Hi, I am looking for an estimated value of my dad's 8N, we are not sure of the year. It was restored about 10yrs ago very well maintained, 12 volt system, loader ,landscape rake , blade, drag box, post hole digger, tire chains. It has been used every summer to maintain property. Can anyone give me an idea of what would be a good selling price for this tractor and implements together? I will try to post a pic soon. thanks


----------



## Live Oak (Dec 22, 2003)

Welcome to Tractor Forum racerno! Sounds like you have a real nice shape N. I would suggest looking on Tractor House and some of the other resale websites like machine finder or Fastline. They should give you a feel for the prices these machines are going for. 

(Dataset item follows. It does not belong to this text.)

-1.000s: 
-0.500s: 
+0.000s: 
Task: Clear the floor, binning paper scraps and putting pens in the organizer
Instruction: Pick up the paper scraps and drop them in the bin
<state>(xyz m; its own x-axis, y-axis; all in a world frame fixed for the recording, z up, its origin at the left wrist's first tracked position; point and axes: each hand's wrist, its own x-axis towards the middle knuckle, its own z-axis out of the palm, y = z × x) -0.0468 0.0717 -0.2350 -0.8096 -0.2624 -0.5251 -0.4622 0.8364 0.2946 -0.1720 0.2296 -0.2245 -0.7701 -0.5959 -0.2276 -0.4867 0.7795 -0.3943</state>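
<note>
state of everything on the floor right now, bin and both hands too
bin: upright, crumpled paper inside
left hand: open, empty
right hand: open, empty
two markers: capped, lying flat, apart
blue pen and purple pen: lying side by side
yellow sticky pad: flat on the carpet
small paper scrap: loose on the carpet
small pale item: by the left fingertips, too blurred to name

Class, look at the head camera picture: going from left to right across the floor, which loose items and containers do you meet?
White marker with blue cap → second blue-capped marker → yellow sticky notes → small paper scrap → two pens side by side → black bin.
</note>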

Remember that tractor and equipment prices vary a good bit depending upon the region being sold in. 

http://www.tractorhouse.com/listing...x=exact&GUID=0E9D618947764AF384DA1217398D0C0F

http://www.fastline.com/v100/search-drill-down.aspx?Category=Tractors

http://www.machinefinder.com/ww/en-US/mf

http://www.equipmenttraderonline.com/


----------



## SHARTEL (Feb 11, 2009)

Welcome to TF. :ditto: What the boss said.

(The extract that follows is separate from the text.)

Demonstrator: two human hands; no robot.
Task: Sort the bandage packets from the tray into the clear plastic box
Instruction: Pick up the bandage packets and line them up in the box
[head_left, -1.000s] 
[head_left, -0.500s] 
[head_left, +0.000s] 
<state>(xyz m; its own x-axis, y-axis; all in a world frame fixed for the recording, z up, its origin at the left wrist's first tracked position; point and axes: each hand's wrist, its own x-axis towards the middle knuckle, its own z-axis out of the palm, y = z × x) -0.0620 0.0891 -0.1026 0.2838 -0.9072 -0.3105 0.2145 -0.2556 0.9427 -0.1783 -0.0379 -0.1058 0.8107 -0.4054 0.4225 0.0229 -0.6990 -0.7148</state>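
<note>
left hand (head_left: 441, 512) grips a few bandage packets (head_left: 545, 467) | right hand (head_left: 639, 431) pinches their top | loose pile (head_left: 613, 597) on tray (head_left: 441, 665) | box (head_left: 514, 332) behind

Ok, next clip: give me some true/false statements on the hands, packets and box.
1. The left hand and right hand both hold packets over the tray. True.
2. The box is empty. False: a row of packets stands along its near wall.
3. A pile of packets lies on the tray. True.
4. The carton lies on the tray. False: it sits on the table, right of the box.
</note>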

Down here people are not willing to part with an N model and when they do they ask tremendous prices in my opinion. A poor running and highly used tractor still fetches $1K. And a very clean model typically sells for $3500 (non running or parts tractors sell between $500-750).

Your dad's rig sounds like a nice tractor. And with all the implements that go with the deal, I could only suggest a local Craigslist seach for your model....and search the implements individually. Where abouts are you from?

As TF Admin implied, Location makes a considerable difference in pricing.

SHARTEL


----------



## racierno (Feb 23, 2009)

thanks for your advice glad i found this site. the local of the N is grand county colorado the great rocky mountians. my dad passed on in sept. so i dont know the production year but i do know it runs very well and was well maintianed thanks again for everything rob.


----------



## Morgan (Oct 26, 2006)

Around here in TN, I would say that rig would bring about $4500.00 with all that equipment, however with this economy you might be lucky to get $3500.00


----------